Zoltan Borok-Nagy has posted comments on this change. ( 
http://gerrit.cloudera.org:8080/23613 )

Change subject: IMPALA-14092 Part2: Support querying of paimon data table via 
JNI
......................................................................


Patch Set 8:

(16 comments)

Thanks for your great work, again! Started looking at the backend stuff, will 
continue next week.

http://gerrit.cloudera.org:8080/#/c/23613/8/be/src/exec/paimon/paimon-jni-row-reader.h
File be/src/exec/paimon/paimon-jni-row-reader.h:

http://gerrit.cloudera.org:8080/#/c/23613/8/be/src/exec/paimon/paimon-jni-row-reader.h@36
PS8, Line 36: an
nit: 'an' is redundant


http://gerrit.cloudera.org:8080/#/c/23613/8/be/src/exec/paimon/paimon-jni-row-reader.h@43
PS8, Line 43:
nit: we usually don't put space here


http://gerrit.cloudera.org:8080/#/c/23613/8/be/src/exec/paimon/paimon-jni-row-reader.h@48
PS8, Line 48:
            :
nit: redundant empty lines


http://gerrit.cloudera.org:8080/#/c/23613/8/be/src/exec/paimon/paimon-jni-row-reader.h@53
PS8, Line 53: *
nit: we put the '*' next to the type


http://gerrit.cloudera.org:8080/#/c/23613/8/be/src/exec/paimon/paimon-jni-row-reader.h@97
PS8, Line 97: CharVarChar
nit: For WriteStringOrBinarySlot String is mentioned first, then Binary, and 
the template bool param refers to the second.

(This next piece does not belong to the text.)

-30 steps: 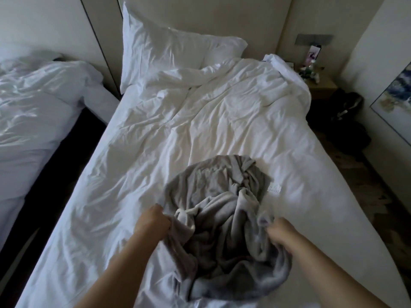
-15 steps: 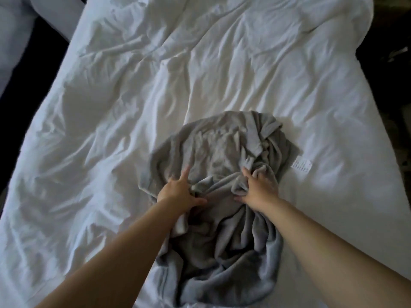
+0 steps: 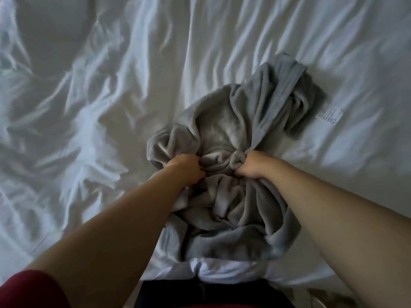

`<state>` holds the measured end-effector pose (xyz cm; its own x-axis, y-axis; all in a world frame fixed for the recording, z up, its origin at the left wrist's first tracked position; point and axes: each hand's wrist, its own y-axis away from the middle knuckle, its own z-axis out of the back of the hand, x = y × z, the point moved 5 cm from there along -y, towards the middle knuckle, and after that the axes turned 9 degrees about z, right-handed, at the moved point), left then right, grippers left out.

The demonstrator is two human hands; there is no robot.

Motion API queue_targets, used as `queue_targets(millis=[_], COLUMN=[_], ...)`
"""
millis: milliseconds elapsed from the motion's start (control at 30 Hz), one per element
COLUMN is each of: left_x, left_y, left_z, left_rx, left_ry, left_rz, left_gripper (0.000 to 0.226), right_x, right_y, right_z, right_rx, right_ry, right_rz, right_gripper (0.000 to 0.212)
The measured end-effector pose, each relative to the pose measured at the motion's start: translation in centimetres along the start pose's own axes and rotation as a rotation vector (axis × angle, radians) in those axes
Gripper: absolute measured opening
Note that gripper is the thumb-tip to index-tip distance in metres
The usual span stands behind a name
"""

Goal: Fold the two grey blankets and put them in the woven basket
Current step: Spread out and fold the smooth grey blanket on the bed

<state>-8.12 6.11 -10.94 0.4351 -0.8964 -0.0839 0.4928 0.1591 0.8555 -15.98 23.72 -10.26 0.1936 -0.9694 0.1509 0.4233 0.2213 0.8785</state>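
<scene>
Left hand [image 3: 188, 166] and right hand [image 3: 250, 166], each grip tight around bunched grey blanket [image 3: 233, 210].

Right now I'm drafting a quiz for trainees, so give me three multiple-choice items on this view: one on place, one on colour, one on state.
1. Where does the grey blanket lie?
A. on the floor
B. on the white duvet
C. in a woven basket

2. What colour is the sleeve at the lower left?
A. red
B. green
C. yellow

3. What state is the blanket in?
A. folded flat
B. crumpled and gripped
C. rolled tight

Answers: 1 B, wrinkled white bedding surrounds it; 2 A, the sleeve is dark red; 3 B, the left hand and right hand each clutch bunched fabric.
</scene>
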Motion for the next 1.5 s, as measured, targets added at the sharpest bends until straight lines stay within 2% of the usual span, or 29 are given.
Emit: queue_targets(millis=[67, 133, 233, 267, 300, 367, 433, 467, 500, 567, 600, 633, 700, 733, 867, 1000, 1133, 1267, 1500], left_x=[0.0, 0.3, 0.4, 0.2, -0.1, -1.4, -3.0, -3.3, -3.3, -2.3, -1.1, 0.4, 3.4, 4.4, 7.2, 9.4, 10.2, 10.0, 8.6], left_y=[2.2, 4.5, 9.5, 11.3, 12.7, 14.7, 19.2, 23.2, 28.1, 38.6, 42.8, 46.3, 51.5, 53.1, 55.2, 54.5, 51.9, 48.6, 42.5], left_z=[-1.8, -3.7, -5.8, -5.4, -3.7, 5.0, 19.8, 27.9, 35.2, 46.9, 50.7, 53.4, 56.2, 56.6, 55.8, 54.0, 52.1, 49.7, 43.8], left_rx=[0.120, 0.189, 0.210, 0.183, 0.111, -0.114, -0.477, -0.670, -0.831, -1.038, -1.105, -1.169, -1.276, -1.302, -1.340, -1.402, -1.389, -1.343, -1.091], left_ry=[-0.079, -0.069, 0.013, 0.091, 0.149, 0.254, 0.370, 0.501, 0.644, 0.867, 0.894, 0.894, 0.937, 0.969, 1.073, 1.196, 1.289, 1.267, 1.265], left_rz=[-0.027, -0.023, 0.034, 0.077, 0.088, 0.063, -0.027, -0.093, -0.183, -0.345, -0.342, -0.285, -0.177, -0.177, -0.361, -0.460, -0.460, -0.412, -0.334], left_gripper=[0.041, 0.042, 0.033, 0.030, 0.029, 0.028, 0.026, 0.028, 0.037, 0.066, 0.068, 0.058, 0.035, 0.029, 0.028, 0.026, 0.027, 0.026, 0.031], right_x=[-0.7, -1.3, -1.4, -1.0, -0.4, 1.6, 4.5, 5.7, 6.3, 6.6, 6.1, 5.4, 3.8, 3.0, 0.4, -1.4, -1.7, -1.3, -0.8], right_y=[3.2, 6.4, 11.8, 13.6, 15.1, 17.0, 21.8, 26.0, 31.3, 42.7, 47.4, 51.4, 56.5, 58.0, 60.4, 60.1, 59.3, 57.4, 51.6], right_z=[-3.1, -5.7, -9.5, -9.7, -8.7, -0.4, 14.4, 22.6, 30.0, 41.1, 44.5, 46.7, 48.8, 49.0, 46.9, 43.9, 41.6, 39.4, 34.3], right_rx=[0.138, 0.202, 0.213, 0.158, 0.061, -0.224, -0.601, -0.824, -1.043, -1.459, -1.587, -1.668, -1.761, -1.801, -1.931, -1.938, -1.914, -1.835, -1.706], right_ry=[-0.136, -0.278, -0.409, -0.402, -0.383, -0.400, -0.435, -0.489, -0.552, -0.671, -0.721, -0.766, -0.848, -0.886, -1.035, -1.156, -1.217, -1.285, -1.257], right_rz=[-0.046, -0.038, -0.051, -0.059, -0.056, 0.008, 0.109, 0.169, 0.239, 0.403, 0.429, 0.437, 0.447, 0.452, 0.416, 0.388, 0.393, 0.387, 0.325], right_gripper=[0.081, 0.080, 0.068, 0.062, 0.057, 0.049, 0.048, 0.047, 0.044, 0.039, 0.039, 0.040, 0.041, 0.040, 0.033, 0.030, 0.032, 0.040, 0.029])
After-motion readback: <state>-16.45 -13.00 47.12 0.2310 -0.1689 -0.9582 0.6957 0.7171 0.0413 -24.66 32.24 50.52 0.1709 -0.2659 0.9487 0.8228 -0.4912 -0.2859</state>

In WriteCharVarCharSlot Char is mentioned first, then VarChar, and the template 
bool param refers to the first. It'd be better align the two methods.


http://gerrit.cloudera.org:8080/#/c/23613/8/be/src/exec/paimon/paimon-jni-row-reader.cc
File be/src/exec/paimon/paimon-jni-row-reader.cc:

http://gerrit.cloudera.org:8080/#/c/23613/8/be/src/exec/paimon/paimon-jni-row-reader.cc@64
PS8, Line 64: t
nit: needs +4 indent


http://gerrit.cloudera.org:8080/#/c/23613/8/be/src/exec/paimon/paimon-jni-row-reader.cc@123
PS8, Line 123: c
nit: missing space


http://gerrit.cloudera.org:8080/#/c/23613/8/be/src/exec/paimon/paimon-jni-row-reader.cc@148
PS8, Line 148: dynamic_cast
We could add DCHECK_NOTNULL around the dynamic_cast. Current code might 
dereference a null pointer.

Or, if we are sure about the actual arrow Array subtype, then we can just use 
static_cast which is much more efficient than dynamic_cast. Especially that we 
are doing a dynamic cast for each value in the array.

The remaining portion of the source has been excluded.